On several occasions the French Government had the opportunity to express its views on the importance which it attaches to the success of the World Economic Conference and those views were reflected in the conversations which Mr. Herriot and the French experts had with the President, the Secretary of State and the American experts. One [Page 609] of the main questions which, in the opinion of the French Government ought to be settled without delay is the whole monetary problem.

The proposals made by the American experts during the Washington conversations in view of establishing a tripartite monetary cooperation have been examined in Paris with great interest.

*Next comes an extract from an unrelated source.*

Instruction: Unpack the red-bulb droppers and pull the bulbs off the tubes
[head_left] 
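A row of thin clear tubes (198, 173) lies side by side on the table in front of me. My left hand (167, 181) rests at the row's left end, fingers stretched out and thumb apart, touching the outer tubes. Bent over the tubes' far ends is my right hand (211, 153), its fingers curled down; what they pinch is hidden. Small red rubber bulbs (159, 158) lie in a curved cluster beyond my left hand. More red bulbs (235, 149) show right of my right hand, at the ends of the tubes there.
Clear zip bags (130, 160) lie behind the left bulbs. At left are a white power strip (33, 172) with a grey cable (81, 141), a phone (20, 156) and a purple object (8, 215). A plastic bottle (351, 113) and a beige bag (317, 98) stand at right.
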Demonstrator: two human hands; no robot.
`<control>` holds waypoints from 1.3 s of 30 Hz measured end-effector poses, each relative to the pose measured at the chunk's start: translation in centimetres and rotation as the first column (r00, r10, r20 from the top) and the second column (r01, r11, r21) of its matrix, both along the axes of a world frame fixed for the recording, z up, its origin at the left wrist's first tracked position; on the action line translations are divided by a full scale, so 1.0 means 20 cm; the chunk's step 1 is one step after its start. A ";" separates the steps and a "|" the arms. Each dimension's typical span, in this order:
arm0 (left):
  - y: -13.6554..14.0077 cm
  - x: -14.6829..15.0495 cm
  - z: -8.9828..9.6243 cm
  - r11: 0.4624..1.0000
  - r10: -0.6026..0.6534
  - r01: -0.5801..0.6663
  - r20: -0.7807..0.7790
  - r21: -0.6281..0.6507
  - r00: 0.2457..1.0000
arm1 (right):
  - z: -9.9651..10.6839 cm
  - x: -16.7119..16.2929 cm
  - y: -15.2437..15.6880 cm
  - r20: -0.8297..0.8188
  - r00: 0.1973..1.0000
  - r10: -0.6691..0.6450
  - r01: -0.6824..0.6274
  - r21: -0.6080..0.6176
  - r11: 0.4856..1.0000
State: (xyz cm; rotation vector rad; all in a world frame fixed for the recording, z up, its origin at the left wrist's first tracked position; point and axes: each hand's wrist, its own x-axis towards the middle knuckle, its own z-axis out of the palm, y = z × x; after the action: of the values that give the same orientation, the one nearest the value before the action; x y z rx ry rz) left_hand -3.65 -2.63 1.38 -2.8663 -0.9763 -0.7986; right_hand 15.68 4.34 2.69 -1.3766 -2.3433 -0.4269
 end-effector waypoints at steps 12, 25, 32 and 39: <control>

As Mr. Herriot and Mr. Rist pointed out in their conversations, the French Government is firmly convinced that the work of the Conference greatly depends upon what will be done in order to remove the uncertainty which exists today as to the future of two currencies as important as the Pound and the Dollar. It is very much concerned in the matter and believes that in order to enable the Conference to arrive, in the course of its first meetings, at the establishment of sufficient assurance concerning the indispensable stabilization of the Pound and the Dollar, conversations should start immediately between the American, British and French Governments, and the American, British and French Central Banks, in order to discuss the above mentioned monetary cooperation.

The French Government and the Bank of France are ready to enter into these discussions and the British Government has been notified of that intention.

  1. An attached memorandum of May 16, 1933, by the Secretary of State referred to this document as “purely unofficial.”